Bernard Dzoma

Personal information
- Nationality: Rhodesian
- Born: 9 October 1941 Umtali, Southern Rhodesia
- Died: 11 April 2019 (aged 77) Umtali Zimbabwe
- Years active: 1964-1976

Sport
- Event(s): 10000m, 5000m

= Bernard Dzoma =

Bernard Dzoma was a Rhodesian/Zimbabwean Athlete, born October 1941, died 11 April 2019. He gained qualification at Harare(Salisbury) Technical college as a Carpenter and Joiner. He worked for Rothmans tobacco company, then Rio Tinto Group|(Cam and Motor mine). He was the first Rhodesian to break 30 minutes in the 10,000 metre race. Running in the 1960s and 1970s, Dzoma was selected to compete for Rhodesia (today Zimbabwe) in that country's 1968 and 1972 Olympic teams

. This team was refused entry permits to Mexico for political reasons, and Rhodesia was banned from the Olympic Games until 1980. Dzoma's running at this time, along with fellow Zimbabwean athlete, Mathias Kanda, are detailed by his Australian coach's book: A Wilderness of Spite by John Cheffers.

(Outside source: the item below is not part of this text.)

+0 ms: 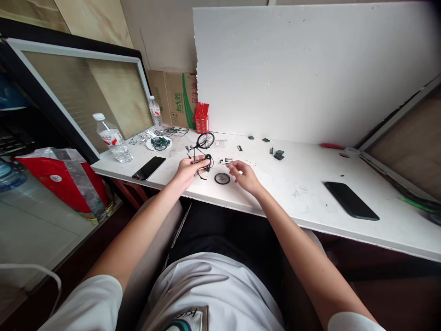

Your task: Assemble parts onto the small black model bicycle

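Note:
My left hand (pixel 190 170) is closed around the frame of a small black model bicycle (pixel 196 153), which has one spoked wheel (pixel 206 140) attached at its far end. A loose spoked wheel (pixel 222 178) lies flat on the table between my hands. My right hand (pixel 242 176) has its thumb and finger pinched together above several tiny dark parts (pixel 228 160). Whatever sits in that pinch is too small to make out.
A black phone (pixel 149 168) lies left, a larger black phone (pixel 351 201) right. Water bottles (pixel 113 140) and a white plate (pixel 149 146) of green bicycle parts stand at the left. Small dark green pieces (pixel 279 156) lie farther back, before a white board (pixel 310 69).

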A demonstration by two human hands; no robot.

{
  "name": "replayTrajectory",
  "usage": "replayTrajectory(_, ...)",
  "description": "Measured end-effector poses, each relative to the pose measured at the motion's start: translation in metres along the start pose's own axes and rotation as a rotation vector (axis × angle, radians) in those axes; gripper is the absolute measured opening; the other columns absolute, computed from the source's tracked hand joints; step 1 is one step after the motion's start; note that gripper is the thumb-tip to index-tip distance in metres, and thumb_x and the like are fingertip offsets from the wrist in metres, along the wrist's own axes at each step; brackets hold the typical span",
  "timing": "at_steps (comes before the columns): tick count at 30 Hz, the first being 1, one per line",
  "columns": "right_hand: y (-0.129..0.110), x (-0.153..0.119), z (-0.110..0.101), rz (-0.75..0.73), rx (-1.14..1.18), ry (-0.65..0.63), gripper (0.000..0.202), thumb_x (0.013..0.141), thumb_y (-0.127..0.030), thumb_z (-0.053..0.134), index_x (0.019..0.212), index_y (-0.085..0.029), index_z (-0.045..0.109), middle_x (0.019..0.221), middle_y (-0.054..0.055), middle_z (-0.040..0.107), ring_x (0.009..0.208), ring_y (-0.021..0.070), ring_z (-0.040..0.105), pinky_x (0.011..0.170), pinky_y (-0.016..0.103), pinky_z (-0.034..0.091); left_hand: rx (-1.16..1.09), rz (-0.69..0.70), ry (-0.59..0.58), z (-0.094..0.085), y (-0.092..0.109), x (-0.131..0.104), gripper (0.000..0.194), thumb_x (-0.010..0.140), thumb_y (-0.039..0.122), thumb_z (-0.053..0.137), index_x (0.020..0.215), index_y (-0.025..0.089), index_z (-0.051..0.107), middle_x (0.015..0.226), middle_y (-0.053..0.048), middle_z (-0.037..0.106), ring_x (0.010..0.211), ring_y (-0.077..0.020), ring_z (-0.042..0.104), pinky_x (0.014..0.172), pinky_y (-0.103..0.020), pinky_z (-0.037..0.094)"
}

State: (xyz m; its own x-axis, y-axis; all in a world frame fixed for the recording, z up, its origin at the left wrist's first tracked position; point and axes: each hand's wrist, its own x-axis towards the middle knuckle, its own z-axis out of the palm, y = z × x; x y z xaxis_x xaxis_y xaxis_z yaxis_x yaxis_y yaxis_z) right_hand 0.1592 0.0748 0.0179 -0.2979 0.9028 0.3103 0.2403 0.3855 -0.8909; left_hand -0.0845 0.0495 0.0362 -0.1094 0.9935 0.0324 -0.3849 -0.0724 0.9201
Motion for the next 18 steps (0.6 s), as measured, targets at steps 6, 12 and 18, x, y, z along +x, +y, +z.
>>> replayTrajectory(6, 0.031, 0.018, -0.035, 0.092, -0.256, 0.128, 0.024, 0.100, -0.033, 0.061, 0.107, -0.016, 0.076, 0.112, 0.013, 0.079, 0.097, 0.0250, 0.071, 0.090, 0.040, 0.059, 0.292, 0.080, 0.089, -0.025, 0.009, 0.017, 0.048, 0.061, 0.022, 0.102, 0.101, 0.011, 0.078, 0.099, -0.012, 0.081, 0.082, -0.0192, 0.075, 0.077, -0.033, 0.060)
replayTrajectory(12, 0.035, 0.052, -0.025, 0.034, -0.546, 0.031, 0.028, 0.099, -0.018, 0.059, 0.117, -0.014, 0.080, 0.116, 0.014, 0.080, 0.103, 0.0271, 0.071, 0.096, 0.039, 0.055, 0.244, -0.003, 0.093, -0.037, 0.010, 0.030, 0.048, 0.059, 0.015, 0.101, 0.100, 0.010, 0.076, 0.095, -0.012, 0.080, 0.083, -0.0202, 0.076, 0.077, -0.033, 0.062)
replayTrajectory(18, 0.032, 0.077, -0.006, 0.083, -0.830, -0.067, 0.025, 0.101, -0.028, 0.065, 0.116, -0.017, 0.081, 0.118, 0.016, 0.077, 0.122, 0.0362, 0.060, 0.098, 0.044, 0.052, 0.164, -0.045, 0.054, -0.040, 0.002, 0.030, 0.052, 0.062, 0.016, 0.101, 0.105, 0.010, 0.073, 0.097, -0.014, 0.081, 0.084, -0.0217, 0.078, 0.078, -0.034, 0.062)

Andrew Novak has a treatise on Rhodesian participation in the Olympic which also mentions Dzoma.

After the personal disappointment of not being able to run in the 1968 Olympic Games,
Dzoma continued to train on his own and was selected to run in the 1972 Munich Games. He was in Munich for the Games, however, again, the Rhodesian team was not allowed to compete.

Dzoma then became a coach and coached three Zimbabwean marathoners at the 1985 Hiroshima World Marathon Championships.

After this Dzoma married and had six children. He worked as a Joiner and later as a Rio Tinto employee. Bernard died on 11 April 2019 after a
long illness.

A comprehensive listing of Dzoma's track times and more biographical information is available online.